少なくとも噂ではそういうことになっている。めったに、というかおそらくまだ一度も、民衆の前に姿を現していない。継承もひっそりと行われ、通常であれば国中がお祭り騒ぎになる即位の儀も、極力簡略化されたと聞く。

根暗な変人かしら、とフレデリカは、ここで待っていろと座らされた椅子の上で考えた。

そうだとしても差支えはない。王なんてもう二度と会わないだろうし、ただその性質が、イレーネ王女に共通していないことを祈るだけだ。


「フレデリカ殿」


はっと我に返ると、戸口に男性が立っていた。

一見して、これまで目にした使者や侍女とは身分の異なる人物だった。光沢のある絹の上衣に革の胸当てをつけ、黒いビロードのマントで片方の肩を隠している。

王の側近と思われた。それにしても若い。

うなじまである柔らかそうな茶色の髪を揺らし、端正な顔が微笑んだ。


「陛下がいらっしゃいます。参りましょう」


横柄な態度だった侍女が、ささっと隅に下がる。やはり相当な立場の人なんだわ、と横目でそれを見ながら、フレデリカは立ち上がった。
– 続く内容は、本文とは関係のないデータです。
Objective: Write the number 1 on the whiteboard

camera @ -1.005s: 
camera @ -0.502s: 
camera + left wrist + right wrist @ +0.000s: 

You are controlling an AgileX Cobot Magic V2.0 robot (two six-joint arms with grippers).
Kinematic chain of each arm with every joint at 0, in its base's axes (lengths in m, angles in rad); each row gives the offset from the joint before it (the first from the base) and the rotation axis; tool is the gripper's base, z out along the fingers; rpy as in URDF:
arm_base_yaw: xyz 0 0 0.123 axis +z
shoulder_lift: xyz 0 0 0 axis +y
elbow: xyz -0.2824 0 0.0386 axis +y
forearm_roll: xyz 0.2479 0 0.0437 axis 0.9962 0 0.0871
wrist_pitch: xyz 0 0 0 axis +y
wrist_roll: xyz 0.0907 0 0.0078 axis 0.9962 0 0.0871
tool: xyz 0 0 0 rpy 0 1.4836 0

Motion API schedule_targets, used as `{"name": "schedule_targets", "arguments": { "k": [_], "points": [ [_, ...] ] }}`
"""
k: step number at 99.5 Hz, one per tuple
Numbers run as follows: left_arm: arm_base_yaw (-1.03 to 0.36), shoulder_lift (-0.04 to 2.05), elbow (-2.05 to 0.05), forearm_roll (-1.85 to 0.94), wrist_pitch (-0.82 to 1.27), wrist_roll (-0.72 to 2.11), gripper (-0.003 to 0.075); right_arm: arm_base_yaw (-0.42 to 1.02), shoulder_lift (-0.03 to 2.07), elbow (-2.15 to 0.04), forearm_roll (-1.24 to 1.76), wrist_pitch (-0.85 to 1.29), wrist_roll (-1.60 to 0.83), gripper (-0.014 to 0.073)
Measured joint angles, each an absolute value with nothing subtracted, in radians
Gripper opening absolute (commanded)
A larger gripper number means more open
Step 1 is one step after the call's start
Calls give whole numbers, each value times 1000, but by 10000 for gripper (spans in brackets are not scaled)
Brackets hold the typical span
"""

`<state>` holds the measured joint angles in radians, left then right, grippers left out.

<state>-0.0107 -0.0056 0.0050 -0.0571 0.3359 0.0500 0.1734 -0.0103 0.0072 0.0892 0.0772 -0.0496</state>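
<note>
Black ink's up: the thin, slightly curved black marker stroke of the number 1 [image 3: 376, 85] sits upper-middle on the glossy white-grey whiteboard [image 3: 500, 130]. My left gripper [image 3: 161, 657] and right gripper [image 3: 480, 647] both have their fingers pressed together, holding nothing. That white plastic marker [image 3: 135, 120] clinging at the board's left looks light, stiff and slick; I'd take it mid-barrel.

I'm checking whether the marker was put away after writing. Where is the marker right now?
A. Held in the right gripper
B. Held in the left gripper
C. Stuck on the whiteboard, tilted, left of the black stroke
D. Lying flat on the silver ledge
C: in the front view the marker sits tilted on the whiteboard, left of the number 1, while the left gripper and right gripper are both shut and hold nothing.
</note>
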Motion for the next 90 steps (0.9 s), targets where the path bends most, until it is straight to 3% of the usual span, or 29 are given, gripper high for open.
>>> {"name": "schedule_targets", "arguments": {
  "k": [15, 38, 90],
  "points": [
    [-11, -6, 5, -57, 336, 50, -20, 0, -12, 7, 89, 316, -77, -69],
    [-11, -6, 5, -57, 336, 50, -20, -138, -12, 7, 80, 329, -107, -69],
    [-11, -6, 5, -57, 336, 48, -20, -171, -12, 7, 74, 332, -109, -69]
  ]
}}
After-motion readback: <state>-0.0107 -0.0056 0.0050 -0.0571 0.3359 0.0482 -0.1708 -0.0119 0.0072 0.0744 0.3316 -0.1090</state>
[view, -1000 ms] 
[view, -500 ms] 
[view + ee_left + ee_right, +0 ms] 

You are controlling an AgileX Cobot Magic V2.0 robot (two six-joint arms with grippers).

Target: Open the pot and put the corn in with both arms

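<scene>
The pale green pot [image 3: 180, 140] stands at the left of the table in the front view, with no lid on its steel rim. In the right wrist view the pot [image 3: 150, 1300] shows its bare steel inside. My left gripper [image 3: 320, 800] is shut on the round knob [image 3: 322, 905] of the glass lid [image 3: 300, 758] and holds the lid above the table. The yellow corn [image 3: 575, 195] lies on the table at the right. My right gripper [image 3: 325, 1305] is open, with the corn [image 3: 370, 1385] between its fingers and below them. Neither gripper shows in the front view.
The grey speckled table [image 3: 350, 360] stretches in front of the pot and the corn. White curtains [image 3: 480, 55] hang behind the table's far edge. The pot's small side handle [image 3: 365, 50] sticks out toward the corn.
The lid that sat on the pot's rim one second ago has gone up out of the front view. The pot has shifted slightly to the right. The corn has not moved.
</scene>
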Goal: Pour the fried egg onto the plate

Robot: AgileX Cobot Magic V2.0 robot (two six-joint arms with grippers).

広間に通されるのかと思いきや、なんと王の私室に近い、大臣たちが会議などをする部屋に行くと聞かされた。


「陛下は仰々しいのが苦手なんですよ」

「心得ておきます」

「申し遅れました、私はクラウス。王城内の諸々を取り仕切るお目付け役のようなものです」


優美な顔立ちは、女性的とも言えるかもしれない。地味な役職に聞こえるが、それはつまり、隠れた権力者なんじゃないかとフレデリカは慎重にうなずいた。

通された部屋は、磨き込まれた木の壁が印象的な、調度を取っ払えばちょっとした球遊びでもできそうな広さの部屋だった。

アルファベットの"U"の字を描くように重厚なオークの机が並び、周囲をビロード張りの椅子が囲んでいる。